- _Required action_: From the data below, set down exactly the lines between the one holding "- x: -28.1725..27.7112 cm" and the one holding "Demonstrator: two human", inclusive, and no others.

**********

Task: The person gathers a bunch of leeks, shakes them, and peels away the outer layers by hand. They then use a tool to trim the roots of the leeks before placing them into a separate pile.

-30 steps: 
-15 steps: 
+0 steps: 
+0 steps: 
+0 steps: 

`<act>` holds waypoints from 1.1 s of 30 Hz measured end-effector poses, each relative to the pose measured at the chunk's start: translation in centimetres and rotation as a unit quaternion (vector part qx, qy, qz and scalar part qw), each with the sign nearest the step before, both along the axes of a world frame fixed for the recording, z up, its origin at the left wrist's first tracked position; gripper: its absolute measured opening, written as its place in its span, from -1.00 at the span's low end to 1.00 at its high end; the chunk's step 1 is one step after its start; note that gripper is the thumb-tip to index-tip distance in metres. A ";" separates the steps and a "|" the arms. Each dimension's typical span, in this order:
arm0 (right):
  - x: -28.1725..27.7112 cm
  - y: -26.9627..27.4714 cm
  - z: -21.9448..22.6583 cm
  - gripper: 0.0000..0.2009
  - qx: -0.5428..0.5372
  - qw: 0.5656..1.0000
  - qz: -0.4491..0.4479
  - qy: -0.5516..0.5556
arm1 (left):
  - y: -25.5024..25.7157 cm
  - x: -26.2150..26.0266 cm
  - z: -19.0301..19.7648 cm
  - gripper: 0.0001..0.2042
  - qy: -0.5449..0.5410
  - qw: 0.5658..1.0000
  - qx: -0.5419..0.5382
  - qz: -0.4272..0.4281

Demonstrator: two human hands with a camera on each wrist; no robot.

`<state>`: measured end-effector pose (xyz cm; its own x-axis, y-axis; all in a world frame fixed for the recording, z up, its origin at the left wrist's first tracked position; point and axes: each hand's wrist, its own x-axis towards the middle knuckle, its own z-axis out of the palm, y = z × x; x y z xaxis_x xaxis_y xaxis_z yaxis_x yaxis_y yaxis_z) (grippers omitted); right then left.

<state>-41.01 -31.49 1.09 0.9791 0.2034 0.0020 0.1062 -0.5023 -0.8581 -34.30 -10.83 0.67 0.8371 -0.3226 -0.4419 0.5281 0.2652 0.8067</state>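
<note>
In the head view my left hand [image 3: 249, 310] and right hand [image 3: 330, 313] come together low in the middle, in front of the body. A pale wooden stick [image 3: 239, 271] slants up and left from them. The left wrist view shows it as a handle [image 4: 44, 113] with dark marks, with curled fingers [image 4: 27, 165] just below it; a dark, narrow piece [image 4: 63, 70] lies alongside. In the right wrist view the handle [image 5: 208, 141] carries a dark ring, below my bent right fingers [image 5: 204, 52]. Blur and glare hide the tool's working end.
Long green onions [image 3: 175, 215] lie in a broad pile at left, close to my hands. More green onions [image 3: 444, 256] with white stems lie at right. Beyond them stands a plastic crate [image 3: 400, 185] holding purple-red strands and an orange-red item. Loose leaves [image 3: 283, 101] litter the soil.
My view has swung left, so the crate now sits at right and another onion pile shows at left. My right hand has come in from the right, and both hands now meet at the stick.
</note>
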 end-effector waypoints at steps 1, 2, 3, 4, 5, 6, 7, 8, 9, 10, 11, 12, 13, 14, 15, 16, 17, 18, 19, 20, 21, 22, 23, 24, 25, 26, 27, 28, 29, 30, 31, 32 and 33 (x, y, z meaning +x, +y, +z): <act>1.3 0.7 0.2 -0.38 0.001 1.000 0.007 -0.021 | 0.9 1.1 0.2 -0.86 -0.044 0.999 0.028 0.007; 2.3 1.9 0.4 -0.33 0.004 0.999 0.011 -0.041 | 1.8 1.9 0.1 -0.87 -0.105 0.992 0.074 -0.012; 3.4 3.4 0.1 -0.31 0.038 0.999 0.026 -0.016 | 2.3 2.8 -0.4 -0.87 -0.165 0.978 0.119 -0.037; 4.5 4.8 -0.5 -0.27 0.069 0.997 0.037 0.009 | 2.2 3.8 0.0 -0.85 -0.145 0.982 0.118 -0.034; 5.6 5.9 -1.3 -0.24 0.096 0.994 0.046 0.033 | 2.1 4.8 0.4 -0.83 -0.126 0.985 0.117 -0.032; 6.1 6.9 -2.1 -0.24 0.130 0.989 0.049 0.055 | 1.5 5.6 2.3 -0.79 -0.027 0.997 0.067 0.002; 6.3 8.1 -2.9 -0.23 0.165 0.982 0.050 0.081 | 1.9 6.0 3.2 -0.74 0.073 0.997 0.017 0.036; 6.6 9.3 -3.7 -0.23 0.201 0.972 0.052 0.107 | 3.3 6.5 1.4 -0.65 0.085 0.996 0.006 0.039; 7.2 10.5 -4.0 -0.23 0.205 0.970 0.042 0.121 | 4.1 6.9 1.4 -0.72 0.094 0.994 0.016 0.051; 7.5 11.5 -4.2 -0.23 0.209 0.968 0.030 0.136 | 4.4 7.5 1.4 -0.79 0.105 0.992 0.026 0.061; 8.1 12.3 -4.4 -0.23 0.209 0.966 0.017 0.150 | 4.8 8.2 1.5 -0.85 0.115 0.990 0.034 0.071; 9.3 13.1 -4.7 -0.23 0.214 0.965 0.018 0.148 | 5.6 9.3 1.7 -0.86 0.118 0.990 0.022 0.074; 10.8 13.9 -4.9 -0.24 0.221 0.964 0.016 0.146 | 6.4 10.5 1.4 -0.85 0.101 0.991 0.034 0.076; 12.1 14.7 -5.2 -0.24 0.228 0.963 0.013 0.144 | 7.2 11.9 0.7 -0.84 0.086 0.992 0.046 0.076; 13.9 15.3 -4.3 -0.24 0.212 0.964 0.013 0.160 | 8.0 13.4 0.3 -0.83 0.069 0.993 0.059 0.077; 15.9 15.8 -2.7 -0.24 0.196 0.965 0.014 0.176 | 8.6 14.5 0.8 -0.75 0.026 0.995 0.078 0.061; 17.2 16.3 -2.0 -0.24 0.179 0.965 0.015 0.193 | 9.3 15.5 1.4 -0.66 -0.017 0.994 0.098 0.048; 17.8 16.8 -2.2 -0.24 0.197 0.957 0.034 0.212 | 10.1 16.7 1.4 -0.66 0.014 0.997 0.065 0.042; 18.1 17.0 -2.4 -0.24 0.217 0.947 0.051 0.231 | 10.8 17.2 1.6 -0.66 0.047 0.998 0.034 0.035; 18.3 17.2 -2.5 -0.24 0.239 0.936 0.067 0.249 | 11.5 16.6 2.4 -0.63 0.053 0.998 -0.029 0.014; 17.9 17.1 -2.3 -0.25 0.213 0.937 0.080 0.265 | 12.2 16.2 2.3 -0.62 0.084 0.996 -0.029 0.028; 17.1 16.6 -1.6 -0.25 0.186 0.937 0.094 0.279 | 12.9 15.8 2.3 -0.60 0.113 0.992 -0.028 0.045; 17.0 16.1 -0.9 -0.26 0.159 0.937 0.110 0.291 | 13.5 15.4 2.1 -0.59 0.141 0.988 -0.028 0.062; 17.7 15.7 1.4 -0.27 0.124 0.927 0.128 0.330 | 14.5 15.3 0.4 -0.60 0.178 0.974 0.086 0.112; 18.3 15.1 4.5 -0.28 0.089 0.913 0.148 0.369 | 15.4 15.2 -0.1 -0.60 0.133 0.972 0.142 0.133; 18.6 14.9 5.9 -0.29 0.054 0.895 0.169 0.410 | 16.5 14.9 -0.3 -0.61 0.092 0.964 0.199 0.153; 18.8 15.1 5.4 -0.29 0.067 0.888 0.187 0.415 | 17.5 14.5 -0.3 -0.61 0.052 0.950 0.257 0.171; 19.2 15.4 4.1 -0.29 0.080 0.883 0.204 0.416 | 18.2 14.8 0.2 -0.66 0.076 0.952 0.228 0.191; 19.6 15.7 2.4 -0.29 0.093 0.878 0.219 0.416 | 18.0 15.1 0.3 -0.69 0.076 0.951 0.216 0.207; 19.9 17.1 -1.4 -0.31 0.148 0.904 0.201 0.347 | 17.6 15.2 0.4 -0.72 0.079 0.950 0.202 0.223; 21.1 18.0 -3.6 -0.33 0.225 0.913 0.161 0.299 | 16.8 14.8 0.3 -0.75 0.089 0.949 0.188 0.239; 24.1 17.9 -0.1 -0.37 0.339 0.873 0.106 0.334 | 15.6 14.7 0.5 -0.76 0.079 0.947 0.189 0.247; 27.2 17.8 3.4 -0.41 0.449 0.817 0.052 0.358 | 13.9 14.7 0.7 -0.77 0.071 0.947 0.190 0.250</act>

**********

- _Expected answer_:
  - x: -28.1725..27.7112 cm
  - y: -26.9627..27.4714 cm
  - z: -21.9448..22.6583 cm
  - gripper: 0.0000..0.2009
  - qx: -0.5428..0.5372
  - qw: 0.5656..1.0000
  - qz: -0.4491..0.4479
  - qy: -0.5516..0.5556
arm1 (left):
  - y: -25.5024..25.7157 cm
  - x: -26.2150..26.0266 cm
  - z: -19.0301..19.7648 cm
  - gripper: 0.0001..0.2042
  - qy: -0.5449..0.5410
  - qw: 0.5658..1.0000
  - qx: -0.5419..0.5382
  - qz: -0.4272..0.4281

Demonstrator: two human hands with a camera on each wrist; no robot.

What has been written completes the answer.